Current Trials

Thank you for your interest in our clinical trials. Here you can find a list of our current clinical trials. Please click on the name of the trial to find out more about it on clinicaltrials.gov. If you are interested in participating in any of these trials, please contact us at cordbloodtherapyinfo@dm.duke.edu.

If you are interested in learning about other autism research opportunities unrelated to cell therapy at Duke, please visit the Duke Center for Autism and Brain Development

Currently Enrolling

Intrathecal Administration of DUOC-01 in Adults With Primary Progressive Multiple Sclerosis

The purpose of this open label Phase I study is to assess the safety and potential efficacy of DUOC-01 cells in adults with Primary Progressive Multiple Sclerosis (PPMS). DUOC-01 cells are manufactured from donated human umbilical cord blood and are intended for treatment of neurodegenerative and demyelinating diseases. Participants will be admitted to the hospital and undergo a lumbar puncture (insertion of a needle into the lower back) for injection of the cells into the spinal fluid and will then remain in the hospital for 24-hours of observation. At 2 weeks post administration there will be a virtual visit to evaluate for adverse events. Follow up visits at Duke will involve physical and neurological exams, functional evaluations, questionnaires, blood tests, and brain MRI at 3, 6 and 12 months.

hCT-MSC in Adults With Autism Spectrum Disorder (AIMs)

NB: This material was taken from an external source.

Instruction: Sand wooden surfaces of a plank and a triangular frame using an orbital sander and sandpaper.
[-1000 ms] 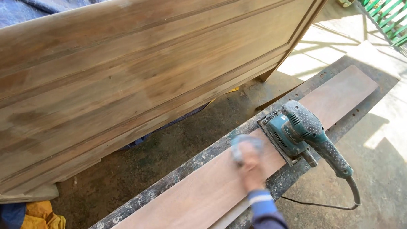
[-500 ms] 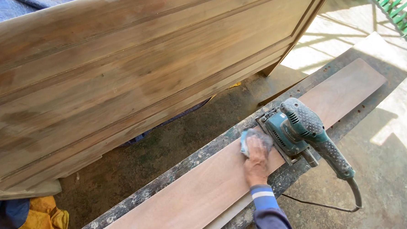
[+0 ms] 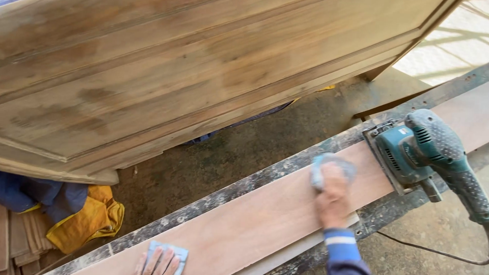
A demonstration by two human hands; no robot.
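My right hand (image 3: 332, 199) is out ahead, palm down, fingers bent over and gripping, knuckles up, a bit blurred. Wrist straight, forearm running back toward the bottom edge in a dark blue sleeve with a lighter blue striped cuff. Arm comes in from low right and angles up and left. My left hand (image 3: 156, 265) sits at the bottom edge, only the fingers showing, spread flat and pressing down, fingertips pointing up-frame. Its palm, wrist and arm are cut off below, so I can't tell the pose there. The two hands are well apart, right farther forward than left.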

This is a phase I clinical trial being done at Duke Hospital testing the safety of a single intravenous infusion of human umbilical cord tissue derived mesenchymal stromal cells (hCT-MSC) in adults with Autism. This study will be enrolling adults with ASD 18 to 35 years of age.

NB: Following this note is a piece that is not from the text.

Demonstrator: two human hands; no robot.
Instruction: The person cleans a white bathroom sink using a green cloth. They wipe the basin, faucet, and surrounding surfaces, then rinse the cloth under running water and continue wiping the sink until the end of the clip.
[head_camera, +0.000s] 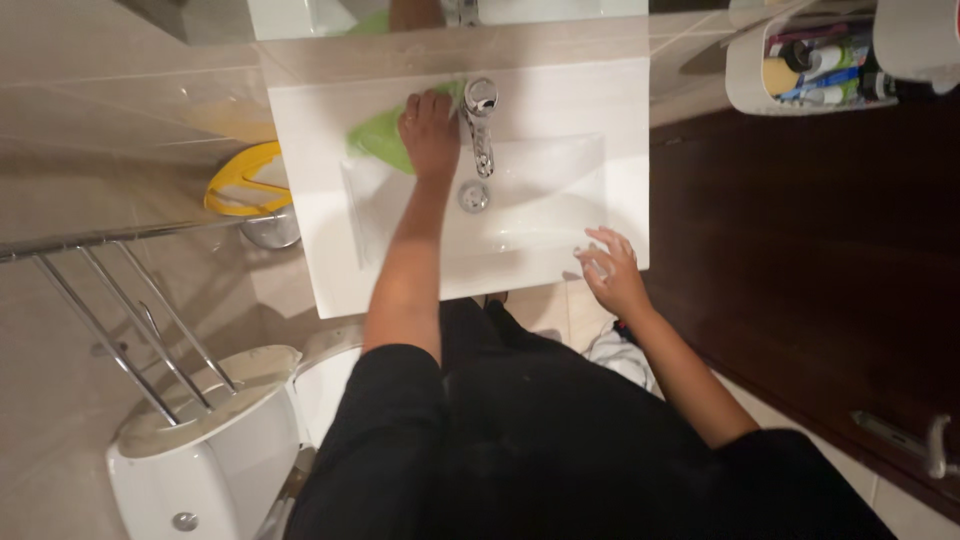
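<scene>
My left hand (430, 130) presses a green cloth (378, 138) flat on the back left ledge of a white rectangular sink (560, 100), just left of the chrome tap (481, 125). The cloth sticks out to the left of my fingers. My right hand (612, 268) rests on the sink's front right corner with fingers spread and nothing in it. A round chrome drain (473, 196) lies in the basin between my arms.
A yellow ring-shaped object (243, 180) hangs left of the sink. A chrome towel rack (110, 300) juts out above a white toilet cistern (200, 450). A white caddy (800, 60) with bottles hangs at the top right beside a dark wooden door (820, 260).
</scene>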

hCT-MSCs are cells manufactured from umbilical cord tissue that was donated at the delivery of a healthy baby, and may decrease inflammation in the body. On-site assessments will be conducted at baseline, and remote study visits will occur at 6 months and 1 year.

Expanded Access Protocol: Umbilical Cord Blood Infusions for Patients with Brain Injuries

The primary purpose of this protocol is to enable access to sibling or autologous umbilical cord blood for children with various brain disorders. Patients up to age 26 with cerebral palsy, hydrocephalus, hypoxic brain injury, stroke, apraxia and other brain injuries will be eligible if they do not qualify for or are unable to participate in another active clinical trial at Duke. Patients with qualifying partially or fully matched sibling or autologous cord blood units will be eligible.

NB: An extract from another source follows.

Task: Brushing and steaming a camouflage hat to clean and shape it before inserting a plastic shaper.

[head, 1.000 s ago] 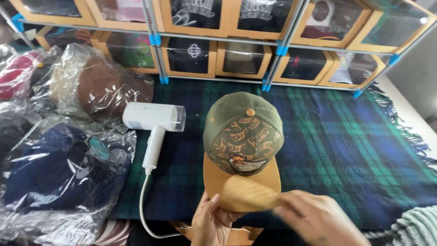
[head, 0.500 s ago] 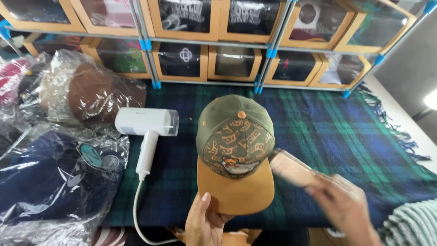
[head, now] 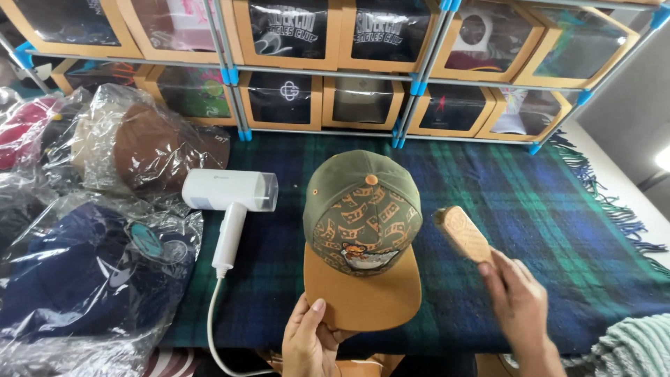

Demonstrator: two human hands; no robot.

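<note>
Left hand (head: 309, 342): thumb pinching the near edge of the tan brim of one cap (head: 363, 237), olive crown with patterned front panel, lying on the plaid blanket (head: 530, 230) covering the desk. Right hand (head: 520, 304): fingers closed round the handle of one wooden brush (head: 462, 234), held just right of the cap, not touching it. Just left of the cap: one white handheld steamer (head: 229, 199), its cord trailing off the near edge. Further left of the cap: at least three caps in clear plastic bags, brown (head: 150, 146), navy (head: 84, 272) and red (head: 24, 129). Behind the cap: shelf rack (head: 412, 87) of windowed cardboard boxes, two rows; nothing lies between either hand and the cap.
</note>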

Umbilical Cord Blood (UCB) Transplant of Inherited Metabolic Diseases with Administration of Intrathecal UCB Derived Oligodendrocyte-Like Cells (DUOC-01)

The primary objective of the study is to determine the safety and feasibility of intrathecal administration of DUOC-01 as an adjunctive therapy in patients with inborn errors of metabolism who have evidence of early demyelinating disease in the central nervous system (CNS) who are undergoing standard treatment with unrelated umbilical cord blood transplantation (UCBT). The secondary objective of the study is to describe the efficacy of UCBT with intrathecal administration of DUOC-01 in these patients.

Active, not recruiting

hCT-MSC in Children with Autism Spectrum Disorder (IMPACT)

The purpose of this double blinded Phase II study is to determine the efficacy of human umbilical cord tissue-derived mesenchymal stromal cells (hCT-MSC), administered in children with autism spectrum disorder (ASD).

This is a study in children with ASD 4 to 11 years of age. Qualifying subjects undergo neuropsychological evaluation, EEG testing, eye tracking, CVA assessments, and infusion of study product. Subjects are randomized to the order in which they receive hCT-MSC and placebo infusions.

Update:  As of January 19, 2023, enrollment in the IMPACT trial is complete.  Treatment and data collection from participants who are currently enrolled on the study will continue through the end of 2023.  Results of the study are expected to be released during the summer of 2024.

hCT-MSC in Toddlers With Autism Spectrum Disorder (TACT)

This is a phase I clinical trial being done at Duke Hospital testing the safety of a single intravenous infusion of human umbilical cord tissue derived mesenchymal stromal cells (hCT-MSC) in toddlers with Autism. This study will be enrolling children with ASD 18 months to 3 years of age.

hCT-MSCs are cells manufactured from umbilical cord tissue that was donated at the delivery of a healthy baby, and may decrease inflammation in the body. On-site assessments will be conducted at baseline and 6 months, with remote follow up at 1 year.

Study of Allogeneic Umbilical Cord Blood Infusion for Adults with Ischemic Stroke (CoBIS2)

The primary objective of this study is to determine the efficacy of a single intravenous infusion of unrelated donor umbilical cord blood (UCB) for improving functional outcomes in patients with ischemic stroke. Eligible subjects will receive an intravenous infusion of UCB or placebo 3-10 days following stroke.